Each week, I receive phone calls from parents from all over the country. I send them information. They begin to read. They call me with questions. And then I see the growing horror as they begin to realize what has really happened to them.
Someone has taken their children, transformed them into unthinking and belligerent strangers, and filled them with bizarre ideas which defy any approach through logic or reason.
"That's because," I explain to the parent, "your child is in a trance state. Hypnotized. He can't think."
"Don't try to reason with them," I tell the parent. "It doesn't work."
Gradually the parents begin to understand. Their child has been kidnapped, psychologically, by a cult. And there's nothing they can do about it.
"But this is America," parents tell me. "This can't happen in America."
"Why doesn't the government do something about it?"
I want to help them. I tell them I will send them information. I give them whatever advice I can. "Write to them. See if you can get them back home for a visit. Tell them over and over that you love them."
But I am frustrated because deep in my heart I know there is not much I can do to help them. The one way possible to get someone out of a cult like Scientology -- deprogramming -- is illegal. Because it is considered kidnapping. The fact that the child has already been kidnapped -- psychologically, physically, mentally, emotionally -- doesn't enter in. Legally.
I notice a pattern in the parents' calls. At first they call frequently, voices frightened and hysterical. But then, as they begin to comprehend the reality of the situation, the calls become less and less frequent. They are paralyzed by a legal system lacking precedents in the grey area of mind control.
I try to be optimistic. "Never give up hope," I tell them. "A miracle can always happen. It did for my parents. Maybe it will for you. Just don't give up."

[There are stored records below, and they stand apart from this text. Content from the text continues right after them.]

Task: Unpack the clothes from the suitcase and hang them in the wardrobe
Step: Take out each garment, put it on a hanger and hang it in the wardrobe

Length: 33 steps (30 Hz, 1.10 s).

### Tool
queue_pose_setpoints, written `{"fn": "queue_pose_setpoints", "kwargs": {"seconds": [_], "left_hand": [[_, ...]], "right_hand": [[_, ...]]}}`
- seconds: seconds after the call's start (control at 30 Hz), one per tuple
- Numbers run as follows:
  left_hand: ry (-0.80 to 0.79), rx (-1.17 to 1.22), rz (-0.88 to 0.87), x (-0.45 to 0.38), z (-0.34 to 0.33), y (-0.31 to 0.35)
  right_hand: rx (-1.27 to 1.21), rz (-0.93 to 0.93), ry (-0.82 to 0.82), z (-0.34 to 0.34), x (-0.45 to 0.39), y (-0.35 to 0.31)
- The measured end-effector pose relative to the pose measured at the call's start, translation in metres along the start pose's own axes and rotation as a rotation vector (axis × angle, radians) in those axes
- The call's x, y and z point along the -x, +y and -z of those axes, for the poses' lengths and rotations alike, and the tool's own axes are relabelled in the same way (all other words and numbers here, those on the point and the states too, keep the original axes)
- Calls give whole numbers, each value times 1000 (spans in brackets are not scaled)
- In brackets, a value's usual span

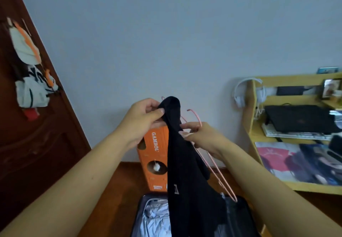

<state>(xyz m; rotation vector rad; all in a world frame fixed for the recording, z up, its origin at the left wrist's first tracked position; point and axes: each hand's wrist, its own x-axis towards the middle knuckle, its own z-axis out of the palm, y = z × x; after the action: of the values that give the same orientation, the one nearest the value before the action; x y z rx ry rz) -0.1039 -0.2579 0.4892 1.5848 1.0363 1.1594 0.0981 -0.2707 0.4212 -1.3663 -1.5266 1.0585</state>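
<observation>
Left hand: the left hand point(143, 119) is raised at centre frame, and the top of the black garment point(187, 172) is pinched between thumb and curled fingers.
Right hand: the right hand point(201, 138) is held just beside it, slightly lower; the pink hanger point(212, 164) is gripped near its hook, with the fingers also touching the cloth.
Black garment: it is bunched over the upper end of the hanger and is left hanging straight down between the forearms, a small white mark being shown on it low down.
Pink hanger: thin wire; the hook is seen above the right hand, and one long side is slanted down to the right of the cloth, ending over the suitcase.
Suitcase: the suitcase point(238, 216) is laid open on the wooden floor at the bottom edge, directly under the garment; silvery-grey fabric point(155, 218) is seen inside. Its middle is hidden by the hanging cloth.
Behind the hands: an orange box point(153, 162) printed GAMBOL is stood against the wall, partly covered by hand and garment.
Left side: a dark red-brown door point(37, 134) is hung with white and orange items.
Right side: a yellow desk point(253, 125) is loaded with a black laptop point(299, 118); white headphones point(240, 92) are hooked on its side.
</observation>
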Motion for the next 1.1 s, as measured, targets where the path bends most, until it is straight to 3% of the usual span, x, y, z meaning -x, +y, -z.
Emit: {"fn": "queue_pose_setpoints", "kwargs": {"seconds": [0.2, 0.37, 0.5, 0.67, 0.87, 1.0, 1.1], "left_hand": [[39, 264, 215, 10, -22, -5], [-12, 76, 215, 13, -35, -9], [-80, -111, 107, 15, -53, -4], [23, -261, 12, 18, -67, -8], [-19, -358, 21, 10, -52, -12], [-292, -334, 185, 4, -36, -6], [-338, -445, -37, 1, -46, -4]], "right_hand": [[-172, -69, 23, 8, 20, 19], [-360, -88, 10, 16, 38, 17], [-386, -46, 23, 11, 40, 11], [-443, -11, -44, 15, 51, 8], [-288, -30, 216, 61, 33, 12], [271, 83, 255, 102, 15, -8], [549, 230, 233, 111, 3, -33]]}}
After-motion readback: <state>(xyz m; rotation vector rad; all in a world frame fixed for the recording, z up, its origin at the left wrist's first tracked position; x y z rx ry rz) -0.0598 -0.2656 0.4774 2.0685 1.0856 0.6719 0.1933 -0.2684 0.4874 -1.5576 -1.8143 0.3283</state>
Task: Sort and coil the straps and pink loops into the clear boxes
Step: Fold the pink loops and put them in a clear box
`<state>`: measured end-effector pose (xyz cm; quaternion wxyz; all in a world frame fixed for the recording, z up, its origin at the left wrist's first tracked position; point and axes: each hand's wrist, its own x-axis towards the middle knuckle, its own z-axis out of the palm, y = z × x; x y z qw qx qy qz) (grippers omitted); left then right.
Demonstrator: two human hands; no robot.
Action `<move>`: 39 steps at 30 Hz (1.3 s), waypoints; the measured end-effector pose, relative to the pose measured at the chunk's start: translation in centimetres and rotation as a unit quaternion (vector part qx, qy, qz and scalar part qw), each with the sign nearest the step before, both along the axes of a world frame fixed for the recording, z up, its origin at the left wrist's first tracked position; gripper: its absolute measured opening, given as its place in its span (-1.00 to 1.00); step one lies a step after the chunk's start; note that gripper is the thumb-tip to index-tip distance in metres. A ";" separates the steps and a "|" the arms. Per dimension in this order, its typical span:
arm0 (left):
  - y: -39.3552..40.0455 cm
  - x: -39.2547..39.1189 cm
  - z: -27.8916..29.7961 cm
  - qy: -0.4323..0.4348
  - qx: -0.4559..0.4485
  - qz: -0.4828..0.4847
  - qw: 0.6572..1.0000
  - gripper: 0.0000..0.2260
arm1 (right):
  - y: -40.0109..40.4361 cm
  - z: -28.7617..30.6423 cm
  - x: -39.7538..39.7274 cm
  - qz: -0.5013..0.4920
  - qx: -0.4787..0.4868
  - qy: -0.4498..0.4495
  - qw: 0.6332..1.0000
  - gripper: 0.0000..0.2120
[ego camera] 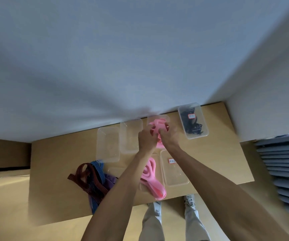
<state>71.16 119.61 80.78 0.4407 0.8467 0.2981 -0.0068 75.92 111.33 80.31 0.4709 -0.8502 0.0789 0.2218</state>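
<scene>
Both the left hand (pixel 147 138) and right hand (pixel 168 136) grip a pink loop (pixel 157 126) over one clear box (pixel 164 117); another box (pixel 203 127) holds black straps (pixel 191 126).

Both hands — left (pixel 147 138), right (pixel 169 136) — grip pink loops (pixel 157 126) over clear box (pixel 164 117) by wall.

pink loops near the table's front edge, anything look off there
Yes. The pile of flat pink rubber loops lies loose on the tan wooden table, outside any box, with one end poking past the front edge. The tangled brown and blue elastic straps at the left also hang over that edge.
</scene>
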 end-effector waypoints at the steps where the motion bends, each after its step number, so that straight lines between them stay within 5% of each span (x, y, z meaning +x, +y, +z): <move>1: 0.2 0.2 -0.3 -0.001 0.008 -0.010 1.000 -0.80 | 0.1 -0.1 0.1 0.015 -0.010 -0.016 1.000 -0.70; 11: 1.0 0.3 -1.9 0.032 0.137 -0.094 0.986 -0.67 | -0.4 -1.8 0.2 0.145 -0.187 -0.100 0.967 -0.67; 18: 1.6 0.1 -3.0 0.027 0.173 -0.173 0.969 -0.55 | -1.6 -3.4 -0.2 0.256 -0.319 -0.183 0.894 -0.59; 27: 1.0 0.3 -4.2 0.027 0.192 -0.175 0.965 -0.74 | -1.8 -5.8 -0.1 0.341 -0.302 -0.193 0.869 -0.48; 32: 0.7 0.2 -4.5 -0.011 0.138 -0.096 0.986 -0.65 | -2.9 -6.1 0.2 0.324 -0.235 -0.272 0.875 -0.58; 39: -1.0 0.4 -4.2 0.027 0.126 -0.089 0.988 -0.65 | -2.5 -6.0 0.2 0.402 -0.333 -0.155 0.839 -0.29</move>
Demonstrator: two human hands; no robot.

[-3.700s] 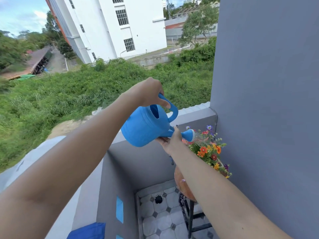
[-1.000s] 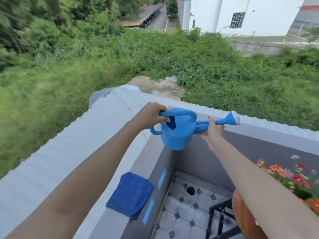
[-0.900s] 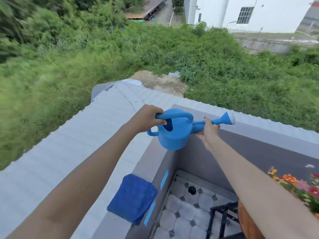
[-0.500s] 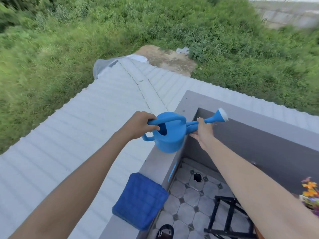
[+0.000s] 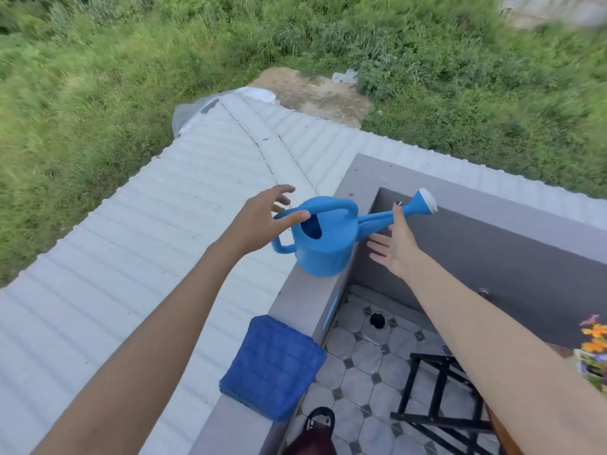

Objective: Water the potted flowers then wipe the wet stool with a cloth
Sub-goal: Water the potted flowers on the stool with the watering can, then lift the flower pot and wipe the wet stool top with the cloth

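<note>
A blue watering can [image 5: 323, 244] stands upright on the grey balcony ledge [image 5: 305, 297], its spout pointing right over the balcony. My left hand [image 5: 262, 221] is open just left of the can's top handle, fingers spread and off it. My right hand [image 5: 395, 244] is open beside the spout, palm toward the can, not gripping. A folded blue cloth [image 5: 274, 367] lies on the ledge nearer to me. The potted flowers [image 5: 594, 346] show at the right edge on the wooden stool top [image 5: 502, 435], whose black frame [image 5: 437, 399] is visible below my right arm.
A white corrugated roof [image 5: 131, 257] lies beyond the ledge on the left, with grass past it. The tiled balcony floor [image 5: 368, 356] has a round drain [image 5: 377, 320]. A foot in a dark sandal [image 5: 317, 425] shows at the bottom.
The can was carried from the flowers to the ledge and set down. Both hands, which gripped the handle and spout half a second ago, have let go and opened.
</note>
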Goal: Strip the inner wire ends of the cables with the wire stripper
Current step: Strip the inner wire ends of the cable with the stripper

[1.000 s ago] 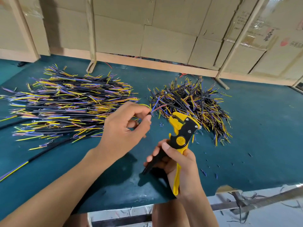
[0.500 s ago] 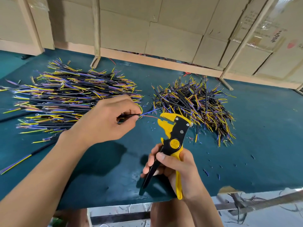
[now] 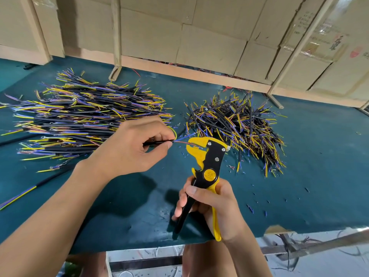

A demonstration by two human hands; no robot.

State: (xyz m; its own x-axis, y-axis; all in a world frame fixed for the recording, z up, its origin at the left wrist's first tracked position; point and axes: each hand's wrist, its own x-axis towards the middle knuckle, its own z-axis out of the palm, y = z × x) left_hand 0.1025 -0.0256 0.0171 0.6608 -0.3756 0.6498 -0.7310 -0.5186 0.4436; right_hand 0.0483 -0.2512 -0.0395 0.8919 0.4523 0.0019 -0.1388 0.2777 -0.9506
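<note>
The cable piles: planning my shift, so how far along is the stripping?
Done cannot be judged; insulation scraps on the mat suggest earlier stripping. In hand: the left hand pinches one cable, its red wire at the wire stripper held by the right hand. Left: two large piles.

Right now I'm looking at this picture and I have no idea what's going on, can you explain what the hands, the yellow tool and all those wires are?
There is no machine here: a person works with bare hands, filmed by one wide camera on their head, looking down at a green-covered workbench. The left hand pinches a black cable whose thin coloured inner wires point into the head of a yellow and black wire stripper. The right hand grips the stripper's handles. A big heap of cables lies on the left, a smaller heap on the right, and small insulation scraps dot the cloth. Cardboard boxes stand behind.
</note>
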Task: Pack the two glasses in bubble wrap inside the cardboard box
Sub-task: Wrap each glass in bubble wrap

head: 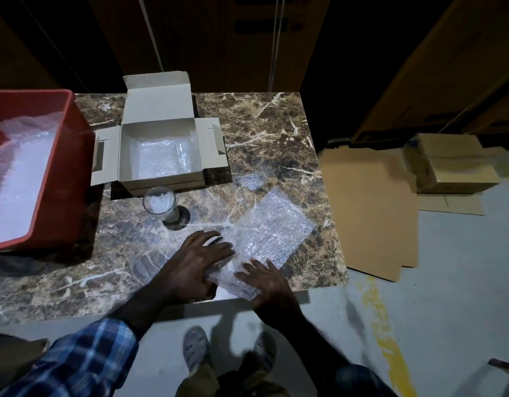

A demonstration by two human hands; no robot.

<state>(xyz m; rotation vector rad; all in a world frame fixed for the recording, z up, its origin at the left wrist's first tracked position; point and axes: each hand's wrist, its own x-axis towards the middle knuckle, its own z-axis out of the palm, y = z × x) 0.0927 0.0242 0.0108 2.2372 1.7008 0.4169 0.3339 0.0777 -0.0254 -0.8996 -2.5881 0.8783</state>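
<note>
A sheet of bubble wrap [264, 233] lies flat near the front edge of the marble surface [276, 124]. Both hands press on its near end: the left hand [194, 266] and the right hand [266, 280] have fingers spread, grasping nothing I can make out. A glass [160, 204] stands upright just in front of the open cardboard box [158, 150], which holds bubble wrap and what looks like another glass. A red bin [47, 173] with more wrap sits at the left.

We see brown marble-veined table [276, 138], red bin [61, 156], white box [158, 110], blue plaid sleeve [84, 359], clear bubble wrap [270, 224].
</note>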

It has taken me ten years to be able to write this book. I knew all along that I had to write it. If you explore a strange country, and you find it to be a very dangerous place, and you happen to be one of the few to return from that country alive, it become a moral necessity to warn others of the danger.
As trite as it may sound, if I can prevent even one other person, especially a young person, from having to live through the nightmare of Scientology -- then I will feel satisfied.
Villa Appel, in Cults of America, writes:
Human beings need order. They need a framework that can account for and explain experience.
We are all vulnerable. And vulnerability is the exact opportunity exploited by all the cults, especially Scientology.
The antidote is information. Education. And exposure. It is the purpose of this book to shine a small light into the dark and secret world of Scientology.